Her sigh made him look at her. Should he venture to ask her why she sighed? Was her reticence about her own affairs as inviolable as it had often been convenient for rather an egoistical young man to think it? But since her engagement to Rodney, Henry's feeling towards her had become rather complex; equally divided between an impulse to hurt her and an impulse to be tender to her; and all the time he suffered a curious irritation from the sense that she was drifting away from him for ever upon unknown seas. On her side, directly Katharine got into his presence, and the sense of the stars dropped from her, she knew that any intercourse between people is extremely partial; from the whole mass of her feelings, only one or two could be selected for Henry's inspection, and therefore she sighed. Then she looked at him, and their eyes meeting, much more seemed to be in common between them than had appeared possible. At any rate they had a grandfather in common; at any rate there was a kind of loyalty between them sometimes found between relations who have no other cause to like each other, as these two had.
"Well, what's the date of the wedding?" said Henry, the malicious mood now predominating.
"I think some time in March," she replied.
"And afterwards?" he asked.
"We take a house, I suppose, somewhere in Chelsea."

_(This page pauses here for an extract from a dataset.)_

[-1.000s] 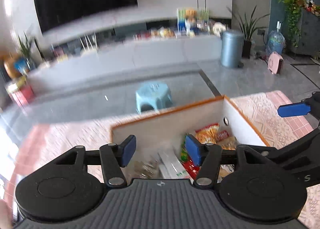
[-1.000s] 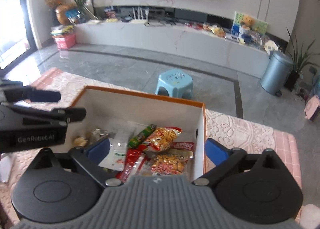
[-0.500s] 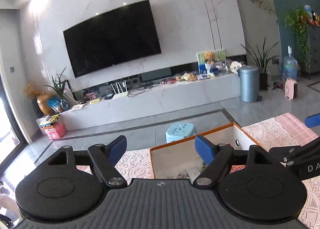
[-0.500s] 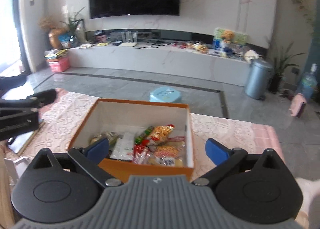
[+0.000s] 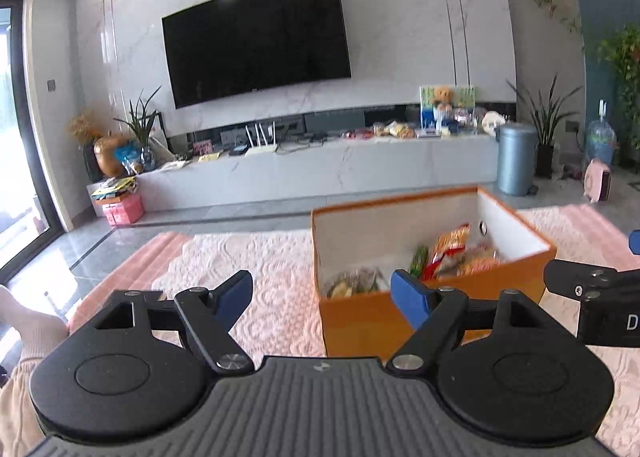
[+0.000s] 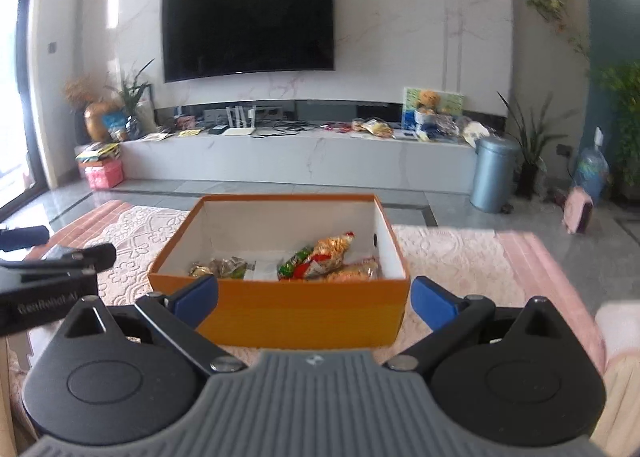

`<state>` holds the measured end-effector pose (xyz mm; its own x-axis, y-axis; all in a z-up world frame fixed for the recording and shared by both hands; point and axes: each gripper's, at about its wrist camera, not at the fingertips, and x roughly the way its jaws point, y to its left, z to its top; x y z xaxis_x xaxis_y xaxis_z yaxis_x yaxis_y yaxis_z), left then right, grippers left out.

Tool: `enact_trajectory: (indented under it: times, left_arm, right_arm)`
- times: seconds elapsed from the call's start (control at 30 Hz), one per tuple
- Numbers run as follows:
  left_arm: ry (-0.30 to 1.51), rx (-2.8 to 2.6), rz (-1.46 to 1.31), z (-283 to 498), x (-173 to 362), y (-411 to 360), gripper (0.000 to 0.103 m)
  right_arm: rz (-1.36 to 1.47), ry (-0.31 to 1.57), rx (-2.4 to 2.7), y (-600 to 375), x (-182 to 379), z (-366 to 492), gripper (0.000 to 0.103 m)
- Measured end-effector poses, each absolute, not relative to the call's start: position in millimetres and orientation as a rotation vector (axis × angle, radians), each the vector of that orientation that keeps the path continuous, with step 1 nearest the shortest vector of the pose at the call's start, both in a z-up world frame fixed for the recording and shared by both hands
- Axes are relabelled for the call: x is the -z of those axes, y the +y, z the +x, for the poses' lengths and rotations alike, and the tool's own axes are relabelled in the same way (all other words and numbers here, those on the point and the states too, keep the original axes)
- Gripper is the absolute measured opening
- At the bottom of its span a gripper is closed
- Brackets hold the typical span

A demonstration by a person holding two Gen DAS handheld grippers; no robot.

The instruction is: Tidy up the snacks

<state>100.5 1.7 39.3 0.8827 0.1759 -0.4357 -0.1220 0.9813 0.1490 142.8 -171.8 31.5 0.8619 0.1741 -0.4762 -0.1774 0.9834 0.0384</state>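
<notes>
Partly hidden behind its own near wall, an orange box (image 6: 280,305) sits on a pink lace-covered tabletop (image 6: 460,257), with its long side running across the right wrist view. Inside lie snack packets (image 6: 332,253), red, orange and green, piled toward the right end; smaller brownish ones (image 6: 220,267) sit at the left, and their labels are too blurred to read. The packets seem to lie mostly lengthwise, slanting toward the far right corner.

The left tongs (image 5: 322,293) are released, having just been opening, with nothing between the blue pads; the box stands ahead and to their right. The right tongs (image 6: 314,297) are also spread wide and empty, framing the box's near wall without touching it. Each tool's edge is cut off in the other's view.

Compared with a second ago, both tools have drawn back from above the box, so its outside front wall now shows.
</notes>
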Motion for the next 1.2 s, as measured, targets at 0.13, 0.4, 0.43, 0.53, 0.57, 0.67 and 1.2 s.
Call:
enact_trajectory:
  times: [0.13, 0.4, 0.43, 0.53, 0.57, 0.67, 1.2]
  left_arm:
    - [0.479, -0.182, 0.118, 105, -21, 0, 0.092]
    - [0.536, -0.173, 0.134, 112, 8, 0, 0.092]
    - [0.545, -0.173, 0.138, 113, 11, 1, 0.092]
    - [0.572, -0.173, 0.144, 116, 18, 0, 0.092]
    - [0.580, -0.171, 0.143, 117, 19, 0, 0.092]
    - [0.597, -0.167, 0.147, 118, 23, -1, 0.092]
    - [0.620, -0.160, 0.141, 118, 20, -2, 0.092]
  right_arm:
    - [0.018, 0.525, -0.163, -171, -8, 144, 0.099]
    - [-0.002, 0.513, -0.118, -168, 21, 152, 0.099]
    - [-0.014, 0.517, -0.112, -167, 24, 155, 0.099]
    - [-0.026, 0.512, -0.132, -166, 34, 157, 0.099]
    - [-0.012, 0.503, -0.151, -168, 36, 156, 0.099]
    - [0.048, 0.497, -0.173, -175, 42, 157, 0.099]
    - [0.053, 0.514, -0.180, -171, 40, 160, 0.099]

"It's very interesting," he observed, stealing another look at her.
She lay back in her arm-chair, her feet high upon the side of the grate, and in front of her, presumably to screen her eyes, she held a newspaper from which she picked up a sentence or two now and again. Observing this, Henry remarked:
"Perhaps marriage will make you more human."
At this she lowered the newspaper an inch or two, but said nothing. Indeed, she sat quite silent for over a minute.
"When you consider things like the stars, our affairs don't seem to matter very much, do they?" she said suddenly.
"I don't think I ever do consider things like the stars," Henry replied. "I'm not sure that that's not the explanation, though," he added, now observing her steadily.
"I doubt whether there is an explanation," she replied rather hurriedly, not clearly understanding what he meant.
"What? No explanation of anything?" he inquired, with a smile.
"Oh, things happen. That's about all," she let drop in her casual, decided way.
"That certainly seems to explain some of your actions," Henry thought to himself.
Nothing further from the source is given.